Input material Start Marker
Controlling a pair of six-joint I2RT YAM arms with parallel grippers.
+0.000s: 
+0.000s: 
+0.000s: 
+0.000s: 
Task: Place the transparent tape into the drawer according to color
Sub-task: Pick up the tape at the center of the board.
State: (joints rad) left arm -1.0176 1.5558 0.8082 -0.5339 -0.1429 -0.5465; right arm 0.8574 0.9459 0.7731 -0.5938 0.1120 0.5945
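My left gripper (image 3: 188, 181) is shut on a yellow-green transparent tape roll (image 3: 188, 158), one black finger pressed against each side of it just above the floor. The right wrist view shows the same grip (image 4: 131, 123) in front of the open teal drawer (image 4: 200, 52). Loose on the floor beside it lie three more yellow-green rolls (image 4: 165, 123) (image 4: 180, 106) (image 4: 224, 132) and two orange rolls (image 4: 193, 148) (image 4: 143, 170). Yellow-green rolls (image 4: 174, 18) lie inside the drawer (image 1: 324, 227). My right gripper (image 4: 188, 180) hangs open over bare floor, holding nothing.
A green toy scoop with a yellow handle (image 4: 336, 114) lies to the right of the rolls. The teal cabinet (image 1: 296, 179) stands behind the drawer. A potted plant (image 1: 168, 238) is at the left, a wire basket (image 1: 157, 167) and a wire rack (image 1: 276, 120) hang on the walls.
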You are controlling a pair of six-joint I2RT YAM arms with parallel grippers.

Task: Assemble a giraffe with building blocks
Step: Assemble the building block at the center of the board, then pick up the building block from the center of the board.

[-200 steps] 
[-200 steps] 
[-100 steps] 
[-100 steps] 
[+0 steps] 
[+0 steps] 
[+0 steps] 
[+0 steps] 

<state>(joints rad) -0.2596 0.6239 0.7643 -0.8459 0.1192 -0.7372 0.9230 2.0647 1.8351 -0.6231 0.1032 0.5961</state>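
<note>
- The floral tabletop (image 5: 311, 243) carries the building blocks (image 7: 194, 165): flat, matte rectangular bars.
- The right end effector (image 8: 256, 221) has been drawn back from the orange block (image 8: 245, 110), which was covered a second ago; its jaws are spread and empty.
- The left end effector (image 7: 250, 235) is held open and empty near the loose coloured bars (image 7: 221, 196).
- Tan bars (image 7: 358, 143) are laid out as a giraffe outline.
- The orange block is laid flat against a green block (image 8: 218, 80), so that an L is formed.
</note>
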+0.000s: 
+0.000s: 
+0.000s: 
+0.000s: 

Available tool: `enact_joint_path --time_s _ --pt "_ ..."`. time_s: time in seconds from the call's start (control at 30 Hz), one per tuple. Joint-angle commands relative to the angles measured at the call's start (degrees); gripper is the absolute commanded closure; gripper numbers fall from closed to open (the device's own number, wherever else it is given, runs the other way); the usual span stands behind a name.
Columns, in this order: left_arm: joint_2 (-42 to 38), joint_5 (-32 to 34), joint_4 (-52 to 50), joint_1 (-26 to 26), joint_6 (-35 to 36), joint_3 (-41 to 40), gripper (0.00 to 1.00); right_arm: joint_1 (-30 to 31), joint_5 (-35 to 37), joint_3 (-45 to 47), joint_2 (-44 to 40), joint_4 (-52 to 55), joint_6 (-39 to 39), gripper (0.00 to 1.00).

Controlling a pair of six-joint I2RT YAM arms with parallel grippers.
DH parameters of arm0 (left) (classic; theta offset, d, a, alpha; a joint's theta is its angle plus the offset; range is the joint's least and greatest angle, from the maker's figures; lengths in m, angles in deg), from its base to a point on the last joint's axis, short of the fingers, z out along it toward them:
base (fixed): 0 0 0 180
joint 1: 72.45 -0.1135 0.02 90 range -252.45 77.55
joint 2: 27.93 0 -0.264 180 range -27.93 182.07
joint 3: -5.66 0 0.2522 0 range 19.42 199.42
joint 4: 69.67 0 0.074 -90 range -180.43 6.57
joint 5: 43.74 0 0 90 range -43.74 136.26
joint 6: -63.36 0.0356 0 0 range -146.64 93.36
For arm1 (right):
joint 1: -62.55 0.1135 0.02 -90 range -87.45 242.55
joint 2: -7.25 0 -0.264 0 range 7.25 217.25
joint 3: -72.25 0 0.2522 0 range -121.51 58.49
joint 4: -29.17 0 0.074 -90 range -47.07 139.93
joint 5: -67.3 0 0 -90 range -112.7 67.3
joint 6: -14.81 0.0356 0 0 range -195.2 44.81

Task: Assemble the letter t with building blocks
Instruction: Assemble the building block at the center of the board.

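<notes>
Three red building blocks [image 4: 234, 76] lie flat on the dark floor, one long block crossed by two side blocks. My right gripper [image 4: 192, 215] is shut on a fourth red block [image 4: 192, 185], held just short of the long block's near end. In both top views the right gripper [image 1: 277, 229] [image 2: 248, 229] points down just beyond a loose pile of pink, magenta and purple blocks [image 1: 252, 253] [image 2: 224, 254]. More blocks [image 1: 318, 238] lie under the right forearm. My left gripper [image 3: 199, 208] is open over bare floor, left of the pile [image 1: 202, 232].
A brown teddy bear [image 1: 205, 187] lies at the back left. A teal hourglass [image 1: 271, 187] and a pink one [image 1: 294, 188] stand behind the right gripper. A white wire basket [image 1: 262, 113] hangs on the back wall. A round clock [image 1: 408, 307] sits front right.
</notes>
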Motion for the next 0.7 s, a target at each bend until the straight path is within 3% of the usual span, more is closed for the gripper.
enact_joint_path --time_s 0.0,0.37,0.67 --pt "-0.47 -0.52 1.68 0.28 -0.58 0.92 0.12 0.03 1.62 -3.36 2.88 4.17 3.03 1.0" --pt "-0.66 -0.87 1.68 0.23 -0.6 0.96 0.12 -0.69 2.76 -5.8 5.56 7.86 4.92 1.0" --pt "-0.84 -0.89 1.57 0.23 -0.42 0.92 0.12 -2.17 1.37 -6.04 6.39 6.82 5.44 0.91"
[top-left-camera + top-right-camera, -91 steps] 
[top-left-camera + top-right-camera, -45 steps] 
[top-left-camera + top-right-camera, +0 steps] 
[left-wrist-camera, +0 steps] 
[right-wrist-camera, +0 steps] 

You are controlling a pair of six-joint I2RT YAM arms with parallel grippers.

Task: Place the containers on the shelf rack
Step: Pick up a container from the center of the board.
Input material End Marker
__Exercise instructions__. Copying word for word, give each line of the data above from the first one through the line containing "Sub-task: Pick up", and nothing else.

__Completed exercise__.
Controlling a pair of six-joint I2RT YAM arms with parallel grippers.
+0.000s: 
+0.000s: 
+0.000s: 
+0.000s: 
Task: Place the transparent tape into the drawer according to color
Sub-task: Pick up the tape at the center of the board.

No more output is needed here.